The vacuum chamber used in the experiment. [Image: Violet Carter, UC Berkeley]
The idea that heat passes through a vacuum is nothing new, given that our planet is bathed in thermal energy radiated by the sun. But scientists in the United States have now shown that heat can move through the emptiness of space in a very different way—not via radiation but a kind of quantum-mechanical conduction (Nature, doi: 10.1038/s41586-019-1800-4).
The Casimir force
This new form of heat transfer relies on the tiny attraction between two neutral objects very close to one another in a vacuum, known as the Casimir force. Predicted by Dutch physicist Hendrik Casimir in 1948, the force is due to virtual photons that the uncertainty principle tells us continually pop into and out of existence even in otherwise empty space. Because the gap between the objects becomes a kind of optical cavity that only permits certain modes of electromagnetic vibration, the radiation pressure outside those objects is very slightly greater than inside—resulting in a force that pushes them together.
According to the researchers who carried out the latest work, based at the University of California Berkeley, CA, USA, and led by Xiang Zhang, this tiny force acts like a spring connecting vibrating objects in contact with hot and cold thermal baths that are separated in space. As the hot object oscillates it transfers thermal energy, in the form of vibrations known as phonons, via the spring to the cold object. Whereas classical physics tells us that phonons require some kind of medium to pass through, the vibrations in this case propagate from one object to the other even though they are in a vacuum.
Theorists had predicted that such heat transfer should exist in nature, but calculated that it would act over scales of just a few nanometers. Trying to detect the effect across such distances would make it difficult to pick out against a background of other short-range phenomena, such as electrical interactions.
The very sensitive optics used to monitor the temperature of the vibrating membranes. [Image: Violet Carter, UC Berkeley]

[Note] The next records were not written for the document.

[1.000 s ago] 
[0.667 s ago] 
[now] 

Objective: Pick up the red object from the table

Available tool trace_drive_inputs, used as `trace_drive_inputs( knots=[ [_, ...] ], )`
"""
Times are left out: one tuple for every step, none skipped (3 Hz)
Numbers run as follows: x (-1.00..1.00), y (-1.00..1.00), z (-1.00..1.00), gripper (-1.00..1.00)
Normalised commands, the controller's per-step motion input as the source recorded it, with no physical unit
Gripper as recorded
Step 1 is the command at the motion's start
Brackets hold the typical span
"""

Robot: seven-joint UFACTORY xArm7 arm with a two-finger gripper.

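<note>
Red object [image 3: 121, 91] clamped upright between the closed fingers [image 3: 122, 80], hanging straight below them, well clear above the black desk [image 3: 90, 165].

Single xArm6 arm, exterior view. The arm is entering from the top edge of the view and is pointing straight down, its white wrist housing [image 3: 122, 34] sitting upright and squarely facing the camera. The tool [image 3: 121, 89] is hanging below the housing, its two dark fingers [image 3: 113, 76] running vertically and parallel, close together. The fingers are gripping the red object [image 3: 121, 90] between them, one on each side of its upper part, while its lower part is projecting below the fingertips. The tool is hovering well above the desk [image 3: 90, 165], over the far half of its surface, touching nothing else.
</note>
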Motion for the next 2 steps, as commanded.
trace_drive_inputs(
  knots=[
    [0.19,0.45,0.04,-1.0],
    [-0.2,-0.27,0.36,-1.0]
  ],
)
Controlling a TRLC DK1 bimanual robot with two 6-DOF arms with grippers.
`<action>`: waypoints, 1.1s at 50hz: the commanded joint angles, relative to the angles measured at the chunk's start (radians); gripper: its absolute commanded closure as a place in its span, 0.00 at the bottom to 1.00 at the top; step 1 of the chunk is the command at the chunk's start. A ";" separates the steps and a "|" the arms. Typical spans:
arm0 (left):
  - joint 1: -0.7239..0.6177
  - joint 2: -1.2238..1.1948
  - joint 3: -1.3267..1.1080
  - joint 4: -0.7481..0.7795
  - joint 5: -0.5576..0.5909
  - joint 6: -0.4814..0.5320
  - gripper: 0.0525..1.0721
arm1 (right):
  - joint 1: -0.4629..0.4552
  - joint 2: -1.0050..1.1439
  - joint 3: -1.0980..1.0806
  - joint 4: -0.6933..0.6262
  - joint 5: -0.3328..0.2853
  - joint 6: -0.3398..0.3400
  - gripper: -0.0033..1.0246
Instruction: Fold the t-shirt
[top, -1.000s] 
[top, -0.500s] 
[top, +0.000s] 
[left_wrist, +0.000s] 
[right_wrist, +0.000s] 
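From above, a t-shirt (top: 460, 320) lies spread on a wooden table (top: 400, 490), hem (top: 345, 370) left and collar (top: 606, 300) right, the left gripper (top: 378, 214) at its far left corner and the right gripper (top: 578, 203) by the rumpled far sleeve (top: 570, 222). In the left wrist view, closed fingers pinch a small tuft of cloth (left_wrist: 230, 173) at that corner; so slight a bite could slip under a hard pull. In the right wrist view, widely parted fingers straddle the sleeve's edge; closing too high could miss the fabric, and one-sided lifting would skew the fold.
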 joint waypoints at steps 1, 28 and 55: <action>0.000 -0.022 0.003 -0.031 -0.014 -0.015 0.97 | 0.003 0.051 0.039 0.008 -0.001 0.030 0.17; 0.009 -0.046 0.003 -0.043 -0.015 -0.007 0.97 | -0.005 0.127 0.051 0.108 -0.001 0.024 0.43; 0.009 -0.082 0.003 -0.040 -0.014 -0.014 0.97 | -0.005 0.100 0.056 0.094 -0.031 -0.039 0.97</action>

Phonon coupling across a vacuum
To overcome this problem, and extend the Casimir spring over hundreds of nanometers, Zhang and colleagues carried out their measurements using a pair of very thin vibrating membranes rather than solid objects—with each membrane being fabricated from a 100-nm thick plane of silicon nitride.
The researchers put the membranes in a vacuum chamber and clamped them to substrates at different temperatures, with one a few degrees above room temperature and the other a few degrees below. By coating the substrates with gold they were able to bounce laser beams off them and then use interferometry to measure their Brownian motion, and therefore their temperatures. The group also used interferometry to align the membranes to ensure they were almost exactly parallel, a crucial requirement when investigating the Casimir force.
Zhang and co-workers made the membranes with different sizes—one being 330 μm on a side and the other 280 μm—so that they could vibrate at the same frequency even though they were at different temperatures. Exploiting this resonance, and carrying out an exacting series of measurements over the course of four years, the researchers found that when the membranes were a long way apart their temperatures as measured via their Brownian motion matched the temperatures of their respective substrates.
But they discovered that as they moved the objects closer—so that they were within 600 nm of each other—their temperatures began to diverge from those of the substrates. Once the distance got below 400 nm, the substrates’ temperatures became almost identical.
A diagram of the membranes shows heat flowing from the hotter one to the colder one, in the form of molecular vibrations known as phonons, even though the objects are in a vacuum. [Image: Zhang lab, UC Berkeley][Image: Violet Carter, UC Berkeley]
A new heat-transfer mechanism?
The researchers say that the results provide unambiguous proof of phonon transport via quantum fluctuations—having been able to rule out other possible explanations for the temperature changes, such as near-field radiation and electrostatic interactions. Their discovery, they write, “represents a previously unknown mechanism of heat transfer in addition to the conventional conduction, convection and radiation.”
In a commentary article accompanying the research, Karthik Sasihithlu of the Indian Institute of Technology Bombay in Mumbai agrees that the work “provides conclusive evidence that the Casimir force can induce heat transfer.” And he reckons it could have practical applications, for example potentially allowing heat to be dissipated from a hard disk—given that the distance between disk and writing head is just a few nanometers. “Achieving this would be a challenge for the future,” he says.